Efficient, High-Performance AI Inferencing with Intel Xeon 6

Discover how Intel Xeon 6 processors deliver cost-effective, high-performance AI inference solutions for enterprise environments in this 14-minute conference talk from Ray Summit 2025. Learn about the accelerating demand for AI inference workloads that now outpace training in enterprise settings and explore how CPU-based inference excels in RAG applications, intelligent chatbots, automated content creation, document summarization, and agentic workflows where predictable latency and security are critical. Examine Intel Xeon 6's AI-centric hardware advancements including AMX (Advanced Matrix Extensions) for inference speedups, enhanced memory bandwidth through MRDIMMs, high multi-core parallelism for scalable inference, and Intel TDX for confidential computing and secure execution.

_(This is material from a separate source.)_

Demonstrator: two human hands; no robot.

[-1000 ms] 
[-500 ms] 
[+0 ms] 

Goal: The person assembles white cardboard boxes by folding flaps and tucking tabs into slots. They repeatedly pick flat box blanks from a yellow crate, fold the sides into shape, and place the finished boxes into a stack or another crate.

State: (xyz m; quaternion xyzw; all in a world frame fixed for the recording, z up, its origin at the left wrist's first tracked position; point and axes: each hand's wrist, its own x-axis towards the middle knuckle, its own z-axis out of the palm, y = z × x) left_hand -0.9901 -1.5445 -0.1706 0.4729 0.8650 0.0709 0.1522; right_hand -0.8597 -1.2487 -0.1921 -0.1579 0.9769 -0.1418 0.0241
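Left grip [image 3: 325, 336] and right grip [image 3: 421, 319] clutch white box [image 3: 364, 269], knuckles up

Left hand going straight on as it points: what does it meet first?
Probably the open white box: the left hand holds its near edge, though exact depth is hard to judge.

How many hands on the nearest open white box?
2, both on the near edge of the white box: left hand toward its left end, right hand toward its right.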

Understand deployment acceleration through vLLM integration and Intel's turnkey enterprise solutions—Intel AI for Enterprise Inference and Intel AI Enterprise RAG—designed to reduce infrastructure complexity. See how Anyscale Ray amplifies Xeon's capabilities by orchestrating distributed inference across hybrid infrastructure with autoscaling, resource-aware scheduling, and workload portability to dynamically handle variable AI traffic, creating a unified, enterprise-grade compute fabric that democratizes AI inference across industries.